The selling stockholders may from time to time pledge or grant a
security interest in some or all of the shares of common stock
owned by them and, if they default in the performance of their
secured obligations, the pledgees or secured parties may offer
and sell the shares of common stock from time to time under this
prospectus supplement, or under an amendment to the prospectus
under Rule 424(b)(3) or other applicable provision of the
Securities Act, amending, if necessary, the list of selling
stockholders to include the pledgee, transferee or other
successors in interest as selling stockholders under this
prospectus supplement. The selling stockholders also may transfer
the shares of common stock in other circumstances, in which case
the transferees, pledgees, donees or other successors in
interest will be the selling beneficial owners for purposes of
this prospectus supplement.
The selling stockholders and any underwriters, broker-dealers or
agents that participate in the sale of the shares of common
stock may be underwriters within the meaning of
Section 2(11) of the Securities Act. Any discounts,
commissions, concessions or profit they earn on any resale of
such shares may be underwriting discounts and commissions under
the Securities Act. Any selling stockholder who is an
underwriter within the meaning of Section 2(11)
of the Securities Act will be subject to the prospectus delivery
requirements of the Securities Act. The selling stockholders have
acknowledged that they understand their obligations to comply
with the provisions of the Exchange Act and the rules thereunder
relating to stock manipulation, particularly Regulation M.
We are not aware of any plans, arrangements or understandings
between the selling stockholders and any underwriter,
broker-dealer or agent regarding the sale of the shares of
common stock by the selling stockholders. We do not assure you
that the selling stockholders will sell any or all of the shares
of common stock offered by them pursuant to this prospectus
supplement. In addition, we do not assure you that the selling
stockholders will not transfer, devise or gift the shares of
common stock by other means not described in this prospectus
supplement. Moreover, any securities covered by this prospectus
supplement that qualify for sale pursuant to Rule 144 may
be sold under Rule 144 rather than pursuant to this
prospectus supplement.
We are required to pay all fees and expenses incident to the
registration of the shares. We have agreed to indemnify the
selling stockholders against certain losses, claims, damages and
liabilities, including liabilities under the Securities Act, or
the selling stockholders may be entitled to contribution. We may
be indemnified by the selling stockholders against civil
liabilities, including liabilities under the Securities Act that
may arise from written information furnished to us by the
selling stockholders specifically for use in this prospectus
supplement, in accordance with the related registration rights
agreements, or we may be entitled to contribution.

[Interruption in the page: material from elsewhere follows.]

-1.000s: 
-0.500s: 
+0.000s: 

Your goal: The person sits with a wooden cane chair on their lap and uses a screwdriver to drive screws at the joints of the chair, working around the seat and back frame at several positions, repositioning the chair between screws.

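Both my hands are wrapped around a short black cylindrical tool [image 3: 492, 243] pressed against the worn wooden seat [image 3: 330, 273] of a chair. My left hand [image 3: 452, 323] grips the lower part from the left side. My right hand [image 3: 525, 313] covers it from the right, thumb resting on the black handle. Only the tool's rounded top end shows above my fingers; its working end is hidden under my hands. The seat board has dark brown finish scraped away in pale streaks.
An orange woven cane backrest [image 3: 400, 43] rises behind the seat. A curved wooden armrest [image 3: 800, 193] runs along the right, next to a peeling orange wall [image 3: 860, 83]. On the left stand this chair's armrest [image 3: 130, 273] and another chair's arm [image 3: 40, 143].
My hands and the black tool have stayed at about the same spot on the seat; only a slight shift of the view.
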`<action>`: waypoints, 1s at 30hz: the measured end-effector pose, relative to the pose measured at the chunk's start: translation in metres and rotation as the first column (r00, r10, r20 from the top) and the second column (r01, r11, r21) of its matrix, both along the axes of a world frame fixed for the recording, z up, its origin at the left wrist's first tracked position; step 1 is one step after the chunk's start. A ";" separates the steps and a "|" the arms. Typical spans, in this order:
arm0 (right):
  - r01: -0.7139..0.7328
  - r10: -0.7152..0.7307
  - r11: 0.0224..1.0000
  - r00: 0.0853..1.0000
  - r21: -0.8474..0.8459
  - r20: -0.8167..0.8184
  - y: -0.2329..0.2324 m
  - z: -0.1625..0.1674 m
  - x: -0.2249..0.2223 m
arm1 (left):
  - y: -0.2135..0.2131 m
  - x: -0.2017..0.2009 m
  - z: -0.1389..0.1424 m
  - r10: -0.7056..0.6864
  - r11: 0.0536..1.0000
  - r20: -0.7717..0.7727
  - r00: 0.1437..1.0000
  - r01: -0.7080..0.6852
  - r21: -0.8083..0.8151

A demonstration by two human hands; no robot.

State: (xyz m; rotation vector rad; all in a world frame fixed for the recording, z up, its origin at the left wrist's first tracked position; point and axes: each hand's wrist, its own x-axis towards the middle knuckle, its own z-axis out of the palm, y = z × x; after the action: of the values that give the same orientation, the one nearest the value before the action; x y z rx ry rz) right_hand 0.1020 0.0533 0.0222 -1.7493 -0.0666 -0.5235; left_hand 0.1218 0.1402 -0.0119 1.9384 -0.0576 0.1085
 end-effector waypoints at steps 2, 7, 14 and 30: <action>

The selling stockholders do not intend to use any means of
distributing or delivering the prospectus, including this
prospectus supplement, other than by hand or the mails, and the
selling stockholders do not intend to use any forms of
prospectus other than printed prospectuses.
Once sold under the shelf registration statement, of which this
prospectus supplement forms a part, the shares of common stock
will be freely tradeable in the hands of persons other than our
affiliates.
LEGAL
MATTERS
The validity of the shares of our common stock offered by this
prospectus supplement will be passed upon for us by Garrison R.

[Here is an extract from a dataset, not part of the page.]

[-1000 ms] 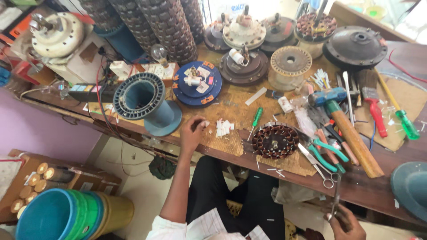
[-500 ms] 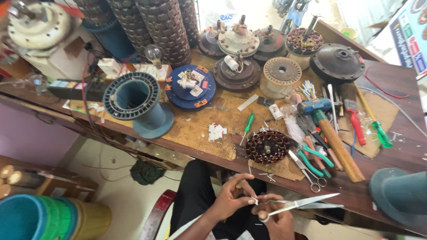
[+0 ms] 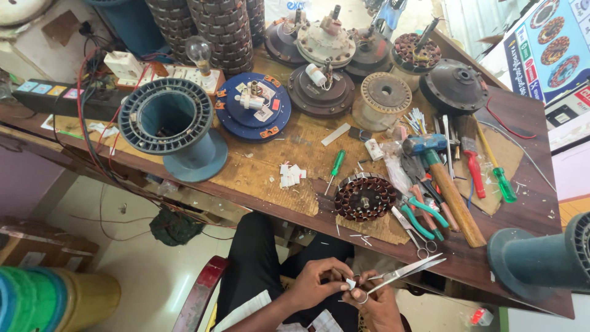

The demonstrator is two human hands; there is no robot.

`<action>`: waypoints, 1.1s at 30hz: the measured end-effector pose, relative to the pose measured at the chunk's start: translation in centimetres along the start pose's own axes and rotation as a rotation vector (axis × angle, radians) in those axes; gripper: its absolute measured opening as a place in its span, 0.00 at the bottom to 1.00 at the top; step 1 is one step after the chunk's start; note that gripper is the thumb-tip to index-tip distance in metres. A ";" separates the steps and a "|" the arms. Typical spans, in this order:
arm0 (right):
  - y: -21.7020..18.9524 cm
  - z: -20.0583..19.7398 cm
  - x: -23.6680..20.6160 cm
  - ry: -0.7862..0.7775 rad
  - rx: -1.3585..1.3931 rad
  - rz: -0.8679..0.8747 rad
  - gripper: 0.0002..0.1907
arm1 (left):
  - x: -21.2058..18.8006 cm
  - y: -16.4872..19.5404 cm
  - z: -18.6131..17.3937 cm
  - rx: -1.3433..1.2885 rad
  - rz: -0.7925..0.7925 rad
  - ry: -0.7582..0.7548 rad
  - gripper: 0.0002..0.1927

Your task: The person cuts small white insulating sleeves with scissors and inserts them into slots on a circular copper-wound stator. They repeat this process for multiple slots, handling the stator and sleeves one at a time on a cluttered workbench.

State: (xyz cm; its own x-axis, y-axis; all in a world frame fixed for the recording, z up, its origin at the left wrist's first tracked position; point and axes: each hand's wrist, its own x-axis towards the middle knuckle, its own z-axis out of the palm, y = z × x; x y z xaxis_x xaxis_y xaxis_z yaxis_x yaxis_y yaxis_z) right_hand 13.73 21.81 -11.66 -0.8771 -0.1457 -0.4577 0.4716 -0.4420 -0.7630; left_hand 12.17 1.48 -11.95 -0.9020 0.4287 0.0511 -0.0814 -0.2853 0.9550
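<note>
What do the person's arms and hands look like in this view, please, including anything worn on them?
Both arms are bare as far as the picture shows: no sleeves, gloves, watch or bracelets are visible. The left hand and right hand have bare fingers, and I can make out no rings, though they are small in view. Below them are dark trousers.

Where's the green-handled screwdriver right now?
Head view: the green-handled screwdriver lies on the workbench near its middle, between the small pile of white paper bits on its left and the wound stator just below right.
</note>
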 end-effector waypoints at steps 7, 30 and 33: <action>0.6 0.2 0.4 -0.009 -0.281 -0.089 0.17 | 0.2 -0.5 -1.1 -0.174 -0.351 -0.040 0.10; -6.0 3.9 0.0 0.043 -0.722 -0.410 0.13 | 3.2 6.5 -0.4 0.091 0.095 0.160 0.08; -5.6 3.5 0.1 -0.031 -0.793 -0.194 0.16 | 4.3 6.8 -1.4 0.089 0.003 0.235 0.09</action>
State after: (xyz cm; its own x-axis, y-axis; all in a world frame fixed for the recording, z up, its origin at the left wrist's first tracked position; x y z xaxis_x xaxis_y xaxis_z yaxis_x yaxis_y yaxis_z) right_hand 10.73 21.21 -5.83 -0.9464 -0.1604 -0.2803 0.2253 0.2940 -0.9289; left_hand 7.14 0.20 -5.61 -0.9769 0.2135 -0.0057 -0.0505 -0.2050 0.9775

Smith, Esq., our Associate General Counsel,
Corporate & Securities. Mr. Smith is paid a
salary by Nuance, is a participant in various employee benefit
plans offered to employees of Nuance generally, owns shares of
Nuance common stock and has options to purchase shares of Nuance
common stock.
WHERE YOU
CAN FIND MORE INFORMATION
We file annual, quarterly and current reports, proxy statements
and other information with the Securities and Exchange
Commission (the SEC or the Commission). You may read and copy
any materials we file at the
S-23
SECs Public Reference Room at 100 F Street,
N.E., Washington, D.C. 20549. You may obtain information on
the operation of the Public Reference Room by calling the SEC at
1-888-SEC-0330. Copies of these materials can also be obtained
by mail at prescribed rates from the Public Reference Section of
the SEC, 100 F Street N.E., Washington, D.C.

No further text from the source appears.